- Santokben Jadeja

MLA from Gujarat
- In office 1990–1995
- Constituency: Kutiyana

Personal details
- Died: 31 March 2011 Porbandar, Gujarat
- Party: Janata Dal (till 1995) Independent (since 1995)
- Spouse: Sarman Munja Jadeja
- Children: 4 (including Kandhal Jadeja)

= Santokben Jadeja =

Indian criminal and later politician

Santokben Jadeja was an Indian criminal figure and politician from Gujarat. She was popularly known as "Godmother." Her activities were primarily based in and around Porbandar. She was accused in multiple criminal cases, including murder, and was associated with a criminal network operating in the region. She served as a Member of the Legislative Assembly from Kutiyana from 1990 to 1995.

== Early life ==
Santokben Jadeja was a native of Kutiyana in Porbandar district, Gujarat. She was married to Sarman Munja Jadeja, who worked at Maharana Mill and later became involved in organised crime. He rose to prominence after killing a local gangster, Devu Vagher, who had reportedly been hired by the mill owner to break a labor strike.

Until 1986, Jadeja was primarily a homemaker. Her husband was reportedly influenced by Pandurang Shastri of the Swadhyay movement and had renounced criminal activity for a period. In December 1986, however, he was shot dead by members of the Kala Keshav gang due to an ongoing rivalry.

Following her husband’s death, Jadeja was reported to have assumed a leading role in his criminal network. She later entered politics and was elected as an MLA from the Kutiyana constituency as a candidate of the Janata Dal, serving from 1990 to 1995. She was also considered to be close to Gujarat Chief Minister Chimanbhai Patel.

== Criminal activities ==
Jadeja was alleged to have been involved in numerous criminal cases, including murder. She was accused of involvement in the killings of 14 individuals who were believed to be connected to her husband’s death.

She was also arrested on charges of providing shelter to individuals accused of raping two girls.

In 2007, she was again reported in connection with the killing of Navghan Arsi, the son of Arsi Jadeja, her brother-in-law. In 2008, she was mentioned in reports following the death of her daughter-in-law, who was allegedly shot by her son, Karan Jadeja.

Police records indicate that during the late 1980s and early 1990s, her gang was associated with approximately 525 criminal cases at its peak. The group was reported to include around 100 members, many of whom were from the Mer community. Jadeja herself was named in multiple cases, including the 2005 murder of Keshu Odedara, a councillor in the Porbandar municipality.

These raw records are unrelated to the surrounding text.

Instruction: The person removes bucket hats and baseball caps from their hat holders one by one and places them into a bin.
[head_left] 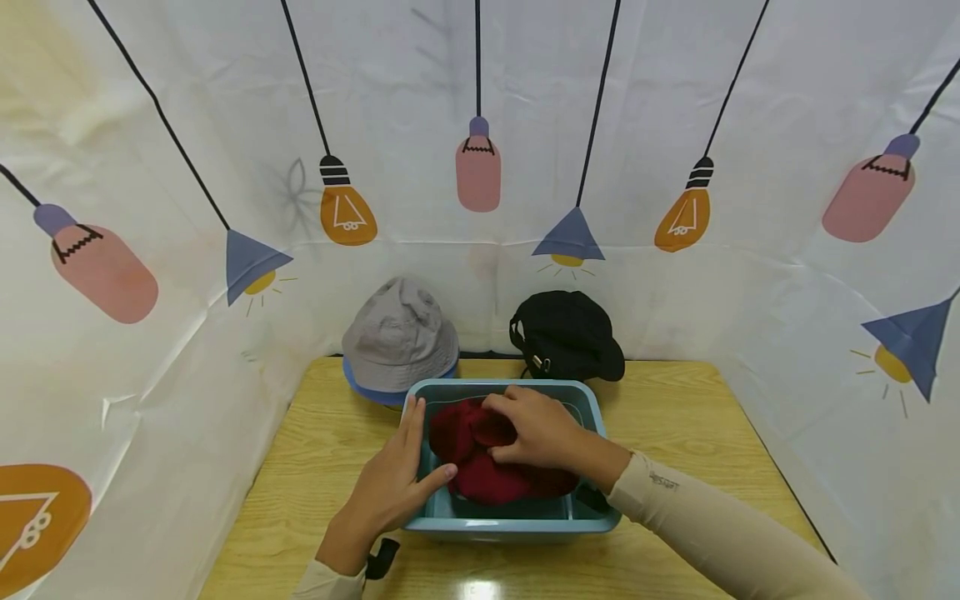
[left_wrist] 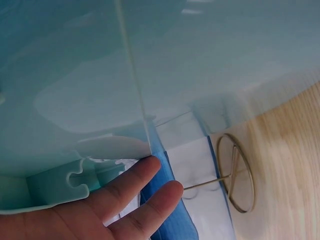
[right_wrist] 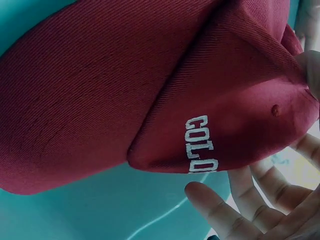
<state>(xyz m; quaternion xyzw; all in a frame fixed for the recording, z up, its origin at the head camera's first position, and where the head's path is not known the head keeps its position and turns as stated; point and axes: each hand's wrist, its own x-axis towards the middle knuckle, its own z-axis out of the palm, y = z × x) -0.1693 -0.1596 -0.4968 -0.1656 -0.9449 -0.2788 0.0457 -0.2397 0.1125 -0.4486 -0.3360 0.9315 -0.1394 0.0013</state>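
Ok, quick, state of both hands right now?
Left hand: open, at the blue bin's left rim.
Right hand: closed, holding the red cap.

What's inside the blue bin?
A red cap, pinched by the right hand; bare parts of the bin show around it. Anything directly beneath the cap is covered and cannot be seen.
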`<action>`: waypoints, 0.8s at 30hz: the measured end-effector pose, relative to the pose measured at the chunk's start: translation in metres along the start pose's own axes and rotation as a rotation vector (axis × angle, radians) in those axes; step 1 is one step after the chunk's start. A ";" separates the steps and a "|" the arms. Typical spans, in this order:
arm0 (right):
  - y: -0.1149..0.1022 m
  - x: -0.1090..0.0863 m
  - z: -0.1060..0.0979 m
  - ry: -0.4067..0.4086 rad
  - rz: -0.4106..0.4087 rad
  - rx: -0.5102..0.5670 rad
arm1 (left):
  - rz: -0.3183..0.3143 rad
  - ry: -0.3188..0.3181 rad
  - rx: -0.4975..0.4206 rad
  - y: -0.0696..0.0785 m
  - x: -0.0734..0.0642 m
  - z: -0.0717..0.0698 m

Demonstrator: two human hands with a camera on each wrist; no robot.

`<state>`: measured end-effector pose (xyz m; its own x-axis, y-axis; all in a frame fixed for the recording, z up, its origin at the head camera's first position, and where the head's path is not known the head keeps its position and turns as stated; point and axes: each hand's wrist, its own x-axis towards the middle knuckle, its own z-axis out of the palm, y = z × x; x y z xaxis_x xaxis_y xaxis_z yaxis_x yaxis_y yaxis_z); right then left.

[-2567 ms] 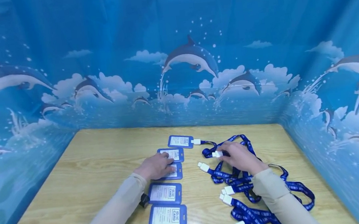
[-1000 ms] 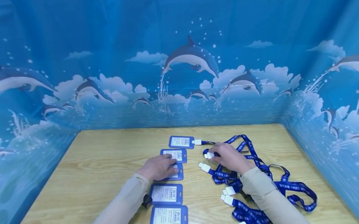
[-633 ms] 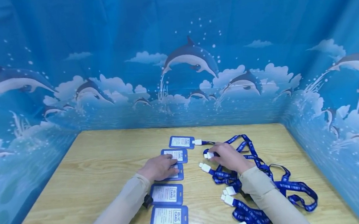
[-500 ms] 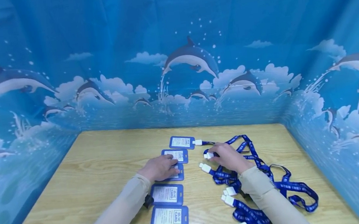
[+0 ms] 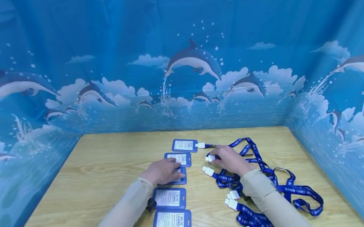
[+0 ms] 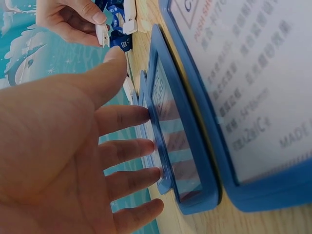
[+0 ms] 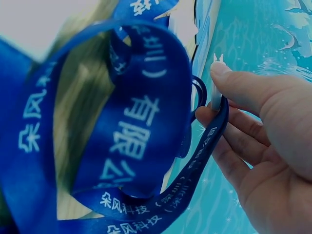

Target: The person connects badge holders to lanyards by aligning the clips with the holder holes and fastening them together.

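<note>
On the tabletop (image 5: 107, 162), a white clip (image 5: 210, 158) is pinched beside a row of badges (image 5: 167, 198).
Held at the strap (image 7: 208, 141) end by the right hand (image 5: 229, 159), grip narrow, likely to leave its prongs (image 7: 218, 58) free; badges partly covered by the left hand (image 5: 162, 171), fingers straight, seemingly for steadying.

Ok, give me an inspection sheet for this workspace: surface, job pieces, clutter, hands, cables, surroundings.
Surface: light wood-grain table, glare at the near side.
Job's things: six rectangular blue-framed badge holders in a column, farthest joined to a white plastic clip; navy printed fabric lanyards to their right.
Clutter: small black object by the left wrist, identity unclear.
Hands: left hand extended over the second- and third-farthest holders, contact unclear; right hand pinches another white clip.
Cables: nothing seen.
Surroundings: blue dolphin-print sheet behind and at both sides.
</note>
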<state>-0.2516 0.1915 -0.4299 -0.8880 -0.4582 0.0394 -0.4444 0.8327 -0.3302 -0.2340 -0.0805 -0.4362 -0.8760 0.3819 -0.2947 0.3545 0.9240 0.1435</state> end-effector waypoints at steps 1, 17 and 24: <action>0.000 0.001 0.000 -0.004 0.003 0.002 | 0.002 -0.002 0.001 0.000 0.000 0.000; -0.004 0.006 0.005 0.006 0.023 -0.021 | 0.003 -0.009 0.002 -0.001 0.000 0.001; -0.007 0.009 0.004 -0.017 0.032 -0.031 | 0.017 -0.008 0.013 -0.001 0.000 0.001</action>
<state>-0.2558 0.1799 -0.4312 -0.8999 -0.4359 0.0127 -0.4190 0.8563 -0.3020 -0.2341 -0.0813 -0.4376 -0.8670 0.3976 -0.3002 0.3737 0.9175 0.1360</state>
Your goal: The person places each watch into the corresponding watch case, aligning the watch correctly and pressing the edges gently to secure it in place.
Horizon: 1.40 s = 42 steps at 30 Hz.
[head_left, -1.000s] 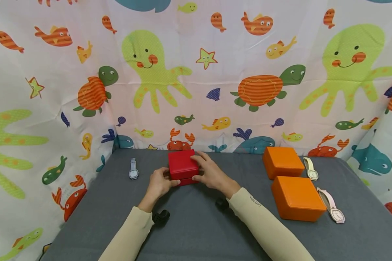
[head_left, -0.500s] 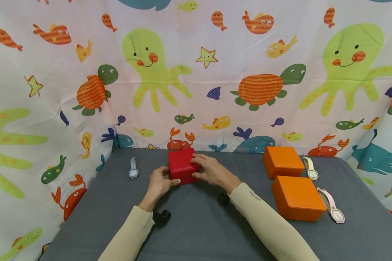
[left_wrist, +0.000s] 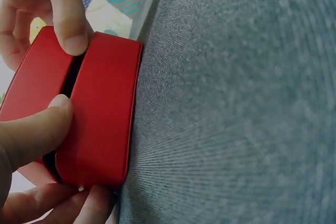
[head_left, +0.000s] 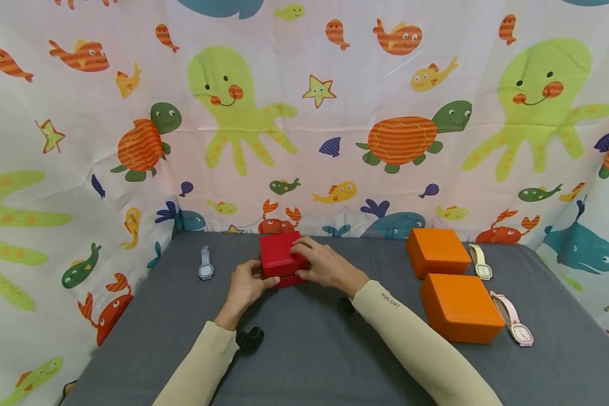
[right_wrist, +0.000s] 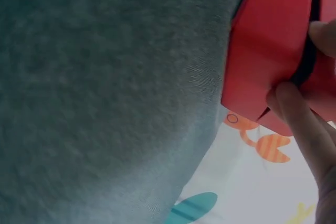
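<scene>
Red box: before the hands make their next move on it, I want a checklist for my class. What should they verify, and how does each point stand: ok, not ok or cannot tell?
1. Left hand holding the red box: ok, thumb at the seam.
2. Right hand holding it too: ok, from the opposite side.
3. Base resting on the table: ok.
4. Lid fully closed: not ok, a dark gap shows along the seam.
5. Contents known: cannot tell, the inside is hidden.
6. Nearby watch out of the way: ok, it lies apart, beyond the left hand.
</scene>
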Tool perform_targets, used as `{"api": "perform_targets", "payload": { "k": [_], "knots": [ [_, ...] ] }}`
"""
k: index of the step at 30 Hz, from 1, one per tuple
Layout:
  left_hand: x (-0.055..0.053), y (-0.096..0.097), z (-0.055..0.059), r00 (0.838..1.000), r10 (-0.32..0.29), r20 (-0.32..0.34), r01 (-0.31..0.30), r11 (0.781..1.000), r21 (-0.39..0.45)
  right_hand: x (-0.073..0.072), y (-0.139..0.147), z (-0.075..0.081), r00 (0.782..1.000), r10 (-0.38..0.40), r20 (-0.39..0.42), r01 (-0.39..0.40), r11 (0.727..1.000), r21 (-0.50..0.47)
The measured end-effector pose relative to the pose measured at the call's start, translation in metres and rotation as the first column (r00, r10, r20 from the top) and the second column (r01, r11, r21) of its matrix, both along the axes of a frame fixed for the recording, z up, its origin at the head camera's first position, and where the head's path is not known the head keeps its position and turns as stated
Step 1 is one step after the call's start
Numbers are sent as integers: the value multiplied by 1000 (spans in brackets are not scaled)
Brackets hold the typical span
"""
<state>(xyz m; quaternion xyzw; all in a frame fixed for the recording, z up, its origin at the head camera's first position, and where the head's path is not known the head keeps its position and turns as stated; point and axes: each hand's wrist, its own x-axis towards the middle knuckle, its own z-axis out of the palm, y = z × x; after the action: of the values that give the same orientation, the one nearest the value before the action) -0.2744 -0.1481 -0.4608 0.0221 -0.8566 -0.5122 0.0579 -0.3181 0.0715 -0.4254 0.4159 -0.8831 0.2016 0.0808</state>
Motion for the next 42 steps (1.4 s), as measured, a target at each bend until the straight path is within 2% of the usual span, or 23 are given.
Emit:
{"api": "perform_targets", "payload": {
  "k": [5,10,14,19,24,28,36,42],
  "knots": [
    [-1,0,0,1000,19,18,-19,1000,24,0,-1,-3,996,50,-76,-50,999,3],
    [-3,-1,0,999,36,39,-39,997,70,-2,0,-5,982,92,-166,-94,996,-6],
    [-4,-2,1,998,40,51,-44,996,74,-2,1,-4,983,89,-164,-91,996,-6],
    [-4,-3,0,997,36,66,-41,996,79,-5,0,3,992,73,-105,-74,997,-10],
    [-4,-2,0,997,32,77,-38,996,83,-8,-2,15,999,38,-16,-38,999,-5],
    [-4,-2,1,997,33,71,-38,996,75,-12,-3,25,999,8,48,-10,999,39],
    [-4,-1,2,996,27,83,-33,997,74,-28,-6,47,984,20,180,-24,1000,18],
    [-3,-1,2,996,34,78,-40,996,78,-44,-11,61,957,13,290,-14,1000,4]
  ]
}}
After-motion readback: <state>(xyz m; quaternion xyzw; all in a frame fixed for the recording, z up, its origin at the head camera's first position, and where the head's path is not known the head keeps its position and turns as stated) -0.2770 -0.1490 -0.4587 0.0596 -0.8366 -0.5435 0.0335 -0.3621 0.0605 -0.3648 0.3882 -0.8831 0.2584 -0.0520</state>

Her period of criminal activity is reported to have begun in the 1980s and continued for about a decade, after which she relocated to Rajkot.

== Political career ==
Jadeja was elected to the Gujarat Legislative Assembly from the Kutiyana constituency as a member of the Janata Dal, serving from 1990 to 1995.

In December 2002, she filed a nomination to contest the Kutiyana assembly seat but later withdrew her candidacy in support of an Indian National Congress candidate.

== Death ==
Jadeja died of a heart attack in Porbandar, Gujarat on 31 March 2011.

== In popular culture ==
Jadeja’s life inspired the 1999 Hindi film Godmother, in which she was portrayed by Shabana Azmi. Azmi received the National Film Award for Best Actress for her performance. Jadeja reportedly expressed dissatisfaction with her portrayal in the film.